**ASSIGNED TASK**
Your response should match the records line for line.

**RECORDS SHOWN**

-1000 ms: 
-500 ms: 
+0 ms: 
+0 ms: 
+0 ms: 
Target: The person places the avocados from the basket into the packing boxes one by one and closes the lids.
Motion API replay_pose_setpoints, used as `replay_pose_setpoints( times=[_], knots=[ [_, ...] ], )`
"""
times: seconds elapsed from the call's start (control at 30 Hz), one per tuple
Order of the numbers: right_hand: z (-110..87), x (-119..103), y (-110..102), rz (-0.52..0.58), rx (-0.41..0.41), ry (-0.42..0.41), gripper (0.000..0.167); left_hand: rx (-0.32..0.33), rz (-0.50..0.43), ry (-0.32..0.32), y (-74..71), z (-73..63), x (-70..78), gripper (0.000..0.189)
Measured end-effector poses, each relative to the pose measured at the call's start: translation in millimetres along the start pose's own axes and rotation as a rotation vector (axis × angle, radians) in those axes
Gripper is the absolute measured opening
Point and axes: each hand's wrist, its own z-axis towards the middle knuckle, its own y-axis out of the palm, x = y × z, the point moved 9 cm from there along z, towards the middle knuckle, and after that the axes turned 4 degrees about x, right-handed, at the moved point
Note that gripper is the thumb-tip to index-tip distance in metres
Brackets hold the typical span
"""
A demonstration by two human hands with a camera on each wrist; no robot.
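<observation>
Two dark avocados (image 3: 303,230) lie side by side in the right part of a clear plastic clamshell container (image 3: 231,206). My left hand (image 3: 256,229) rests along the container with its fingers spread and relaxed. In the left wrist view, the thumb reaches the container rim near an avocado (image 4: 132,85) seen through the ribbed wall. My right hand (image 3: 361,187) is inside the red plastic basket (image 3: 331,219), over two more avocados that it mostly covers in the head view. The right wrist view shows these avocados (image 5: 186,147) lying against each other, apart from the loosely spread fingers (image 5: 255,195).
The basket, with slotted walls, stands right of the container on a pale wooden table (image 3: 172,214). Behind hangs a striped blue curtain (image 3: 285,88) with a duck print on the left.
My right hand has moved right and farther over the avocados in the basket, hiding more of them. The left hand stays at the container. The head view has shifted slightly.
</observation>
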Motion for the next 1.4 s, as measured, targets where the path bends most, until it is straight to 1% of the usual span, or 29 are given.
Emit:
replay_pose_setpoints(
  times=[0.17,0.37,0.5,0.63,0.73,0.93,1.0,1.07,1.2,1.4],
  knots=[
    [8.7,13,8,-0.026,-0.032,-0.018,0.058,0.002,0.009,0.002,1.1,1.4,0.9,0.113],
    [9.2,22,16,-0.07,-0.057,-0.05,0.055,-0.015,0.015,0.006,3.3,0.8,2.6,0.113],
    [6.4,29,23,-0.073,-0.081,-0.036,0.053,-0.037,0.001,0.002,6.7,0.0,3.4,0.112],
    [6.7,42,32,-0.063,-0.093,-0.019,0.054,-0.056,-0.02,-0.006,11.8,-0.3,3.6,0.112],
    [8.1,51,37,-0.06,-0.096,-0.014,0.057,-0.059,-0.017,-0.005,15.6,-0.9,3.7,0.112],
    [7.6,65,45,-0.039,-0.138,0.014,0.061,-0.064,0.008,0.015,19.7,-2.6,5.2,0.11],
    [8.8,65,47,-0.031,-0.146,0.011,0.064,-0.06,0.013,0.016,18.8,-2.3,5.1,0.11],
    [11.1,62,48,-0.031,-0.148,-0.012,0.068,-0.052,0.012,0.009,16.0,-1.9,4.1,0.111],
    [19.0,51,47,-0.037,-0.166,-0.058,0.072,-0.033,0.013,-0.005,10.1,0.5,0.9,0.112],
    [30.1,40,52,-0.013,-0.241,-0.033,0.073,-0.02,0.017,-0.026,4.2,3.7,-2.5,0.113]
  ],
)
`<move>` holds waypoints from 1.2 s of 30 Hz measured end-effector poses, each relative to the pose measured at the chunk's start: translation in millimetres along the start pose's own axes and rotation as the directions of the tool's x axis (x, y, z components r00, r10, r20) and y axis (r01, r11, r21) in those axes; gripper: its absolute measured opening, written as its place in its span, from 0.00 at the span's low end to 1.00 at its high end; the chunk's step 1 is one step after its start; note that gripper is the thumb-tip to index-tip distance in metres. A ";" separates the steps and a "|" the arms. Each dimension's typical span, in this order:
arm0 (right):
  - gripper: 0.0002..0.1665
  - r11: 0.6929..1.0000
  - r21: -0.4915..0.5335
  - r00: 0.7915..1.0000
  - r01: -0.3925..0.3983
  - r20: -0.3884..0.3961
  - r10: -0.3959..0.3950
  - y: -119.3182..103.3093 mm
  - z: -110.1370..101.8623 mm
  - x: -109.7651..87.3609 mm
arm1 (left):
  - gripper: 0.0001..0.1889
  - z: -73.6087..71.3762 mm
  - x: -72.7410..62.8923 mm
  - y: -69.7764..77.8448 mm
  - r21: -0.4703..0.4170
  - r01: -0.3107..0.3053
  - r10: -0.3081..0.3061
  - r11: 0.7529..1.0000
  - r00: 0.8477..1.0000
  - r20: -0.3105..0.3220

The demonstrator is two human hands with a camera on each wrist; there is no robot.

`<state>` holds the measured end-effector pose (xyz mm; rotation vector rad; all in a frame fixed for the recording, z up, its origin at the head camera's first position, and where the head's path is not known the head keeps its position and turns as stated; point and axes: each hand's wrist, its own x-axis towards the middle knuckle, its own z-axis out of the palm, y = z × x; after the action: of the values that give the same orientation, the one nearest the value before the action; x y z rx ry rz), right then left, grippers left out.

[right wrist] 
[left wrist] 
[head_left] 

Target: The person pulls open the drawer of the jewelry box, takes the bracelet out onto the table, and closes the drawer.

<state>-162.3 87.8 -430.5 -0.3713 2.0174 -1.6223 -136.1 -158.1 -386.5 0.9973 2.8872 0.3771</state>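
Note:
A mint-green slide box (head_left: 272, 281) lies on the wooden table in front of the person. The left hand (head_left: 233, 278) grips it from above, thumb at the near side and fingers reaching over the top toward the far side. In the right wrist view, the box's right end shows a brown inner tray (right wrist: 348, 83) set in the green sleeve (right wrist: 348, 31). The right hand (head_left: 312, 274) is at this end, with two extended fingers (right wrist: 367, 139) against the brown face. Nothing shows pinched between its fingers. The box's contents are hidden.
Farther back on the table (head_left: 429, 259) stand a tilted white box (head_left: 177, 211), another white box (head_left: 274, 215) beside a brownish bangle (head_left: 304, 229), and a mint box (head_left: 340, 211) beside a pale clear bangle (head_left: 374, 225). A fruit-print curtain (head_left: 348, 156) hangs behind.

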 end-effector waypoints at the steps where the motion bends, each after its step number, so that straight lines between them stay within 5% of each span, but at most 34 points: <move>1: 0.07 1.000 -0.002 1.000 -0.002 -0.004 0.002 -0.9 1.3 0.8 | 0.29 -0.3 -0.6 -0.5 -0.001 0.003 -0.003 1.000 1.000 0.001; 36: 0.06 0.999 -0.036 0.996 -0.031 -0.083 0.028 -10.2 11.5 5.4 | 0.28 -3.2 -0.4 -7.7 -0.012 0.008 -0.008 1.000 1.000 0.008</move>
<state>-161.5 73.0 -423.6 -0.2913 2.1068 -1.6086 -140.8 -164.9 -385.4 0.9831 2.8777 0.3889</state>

**SOLUTION**
-1000 ms: 
-500 ms: 
+0 ms: 
+0 ms: 
+0 ms: 
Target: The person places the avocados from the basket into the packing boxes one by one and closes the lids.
Motion API replay_pose_setpoints, used as `replay_pose_setpoints( times=[_], knots=[ [_, ...] ], )`
"""
times: seconds elapsed from the call's start (control at 30 Hz), one per tuple
Order of the numbers: right_hand: z (-110..87), x (-119..103), y (-110..102), rz (-0.52..0.58), rx (-0.41..0.41), ry (-0.42..0.41), gripper (0.000..0.167); left_hand: rx (-0.32..0.33), rz (-0.50..0.43), ry (-0.32..0.32), y (-74..71), z (-73..63), x (-70..78), gripper (0.000..0.189)
Measured end-effector poses, each relative to the pose measured at the call's start: translation in millimetres along the start pose's own axes and rotation as a rotation vector (axis × angle, radians) in those axes
Gripper is the absolute measured opening
Point and axes: each hand's wrist, its own z-axis towards the middle knuckle, its own y-axis out of the palm, x = y × z, the point moved 9 cm from there along z, towards the middle knuckle, and after that the axes turned 4 degrees about x, right-handed, at the moved point
Note that gripper is the thumb-tip to index-tip distance in metres
Brackets hold the typical span
"""
A demonstration by two human hands with a camera on each wrist; no robot.
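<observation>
Two dark avocados (image 3: 303,230) lie side by side in the right part of a clear plastic clamshell container (image 3: 231,206). My left hand (image 3: 256,229) rests along the container with its fingers spread and relaxed. In the left wrist view, the thumb reaches the container rim near an avocado (image 4: 132,85) seen through the ribbed wall. My right hand (image 3: 361,187) is inside the red plastic basket (image 3: 331,219), over two more avocados that it mostly covers in the head view. The right wrist view shows these avocados (image 5: 186,147) lying against each other, apart from the loosely spread fingers (image 5: 255,195).
The basket, with slotted walls, stands right of the container on a pale wooden table (image 3: 172,214). Behind hangs a striped blue curtain (image 3: 285,88) with a duck print on the left.
My right hand has moved right and farther over the avocados in the basket, hiding more of them. The left hand stays at the container. The head view has shifted slightly.
</observation>
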Motion for the next 1.4 s, as measured, targets where the path bends most, until it is straight to 1% of the usual span, or 29 are given.
Emit:
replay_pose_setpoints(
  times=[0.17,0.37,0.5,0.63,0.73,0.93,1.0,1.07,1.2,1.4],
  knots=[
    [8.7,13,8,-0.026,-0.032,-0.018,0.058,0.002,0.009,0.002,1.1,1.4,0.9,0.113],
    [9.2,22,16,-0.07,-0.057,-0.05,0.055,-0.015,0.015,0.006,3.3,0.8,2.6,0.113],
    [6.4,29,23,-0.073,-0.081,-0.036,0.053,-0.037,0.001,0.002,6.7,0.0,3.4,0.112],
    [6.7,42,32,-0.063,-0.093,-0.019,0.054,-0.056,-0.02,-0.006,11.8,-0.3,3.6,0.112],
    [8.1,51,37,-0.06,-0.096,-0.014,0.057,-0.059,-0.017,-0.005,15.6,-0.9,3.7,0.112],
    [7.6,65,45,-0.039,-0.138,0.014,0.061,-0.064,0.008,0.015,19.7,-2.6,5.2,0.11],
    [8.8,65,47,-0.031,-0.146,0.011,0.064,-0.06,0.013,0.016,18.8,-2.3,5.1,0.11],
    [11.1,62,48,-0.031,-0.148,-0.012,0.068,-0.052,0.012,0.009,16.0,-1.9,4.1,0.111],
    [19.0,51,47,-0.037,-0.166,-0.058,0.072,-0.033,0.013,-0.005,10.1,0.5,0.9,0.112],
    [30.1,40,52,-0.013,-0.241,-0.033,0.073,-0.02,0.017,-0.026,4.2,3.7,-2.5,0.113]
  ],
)
`<move>` holds waypoints from 1.2 s of 30 Hz measured end-effector poses, each relative to the pose measured at the chunk's start: translation in millimetres along the start pose's own axes and rotation as the directions of the tool's x axis (x, y, z components r00, r10, r20) and y axis (r01, r11, r21) in those axes; gripper: its absolute measured opening, written as its place in its span, from 0.00 at the span's low end to 1.00 at its high end; the chunk's step 1 is one step after its start; note that gripper is the thumb-tip to index-tip distance in metres. A ";" separates the steps and a "|" the arms. Each dimension's typical span, in this order:
arm0 (right):
  - gripper: 0.0002..0.1665
  - r11: 0.6929..1.0000
  - r21: -0.4915..0.5335
  - r00: 0.7915..1.0000
  - r01: -0.3925..0.3983
  - r20: -0.3884..0.3961
  - r10: -0.3959..0.3950
  - y: -119.3182..103.3093 mm
  - z: -110.1370..101.8623 mm
  - x: -109.7651..87.3609 mm
arm1 (left):
  - gripper: 0.0001..0.1889
  - z: -73.6087..71.3762 mm
  - x: -72.7410..62.8923 mm
  - y: -69.7764..77.8448 mm
  - r21: -0.4703..0.4170
  - r01: -0.3107..0.3053
  - r10: -0.3081..0.3061
  - r11: 0.7529..1.0000
  - r00: 0.8477..1.0000
  - r20: -0.3105..0.3220

The demonstrator is two human hands with a camera on each wrist; there is no robot.

`<state>` holds the measured end-effector pose (xyz mm; rotation vector rad; all in a frame fixed for the recording, z up, its origin at the head camera's first position, and where the head's path is not known the head keeps its position and turns as stated; point and axes: each hand's wrist, its own x-axis towards the middle knuckle, its own z-axis out of the palm, y = z × x; after the action: of the values that give the same orientation, the one nearest the value before the action; x y z rx ry rz), right then left, grippers left out.

[right wrist] 
[left wrist] 
[head_left] 

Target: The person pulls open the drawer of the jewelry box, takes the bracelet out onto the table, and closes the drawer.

<state>-162.3 87.8 -430.5 -0.3713 2.0174 -1.6223 -136.1 -158.1 -386.5 0.9973 2.8872 0.3771</state>
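Note:
A mint-green slide box (head_left: 272, 281) lies on the wooden table in front of the person. The left hand (head_left: 233, 278) grips it from above, thumb at the near side and fingers reaching over the top toward the far side. In the right wrist view, the box's right end shows a brown inner tray (right wrist: 348, 83) set in the green sleeve (right wrist: 348, 31). The right hand (head_left: 312, 274) is at this end, with two extended fingers (right wrist: 367, 139) against the brown face. Nothing shows pinched between its fingers. The box's contents are hidden.
Farther back on the table (head_left: 429, 259) stand a tilted white box (head_left: 177, 211), another white box (head_left: 274, 215) beside a brownish bangle (head_left: 304, 229), and a mint box (head_left: 340, 211) beside a pale clear bangle (head_left: 374, 225). A fruit-print curtain (head_left: 348, 156) hangs behind.
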
 end-effector waypoints at the steps where the motion bends, each after its step number, so that straight lines between them stay within 5% of each span, but at most 34 points: <move>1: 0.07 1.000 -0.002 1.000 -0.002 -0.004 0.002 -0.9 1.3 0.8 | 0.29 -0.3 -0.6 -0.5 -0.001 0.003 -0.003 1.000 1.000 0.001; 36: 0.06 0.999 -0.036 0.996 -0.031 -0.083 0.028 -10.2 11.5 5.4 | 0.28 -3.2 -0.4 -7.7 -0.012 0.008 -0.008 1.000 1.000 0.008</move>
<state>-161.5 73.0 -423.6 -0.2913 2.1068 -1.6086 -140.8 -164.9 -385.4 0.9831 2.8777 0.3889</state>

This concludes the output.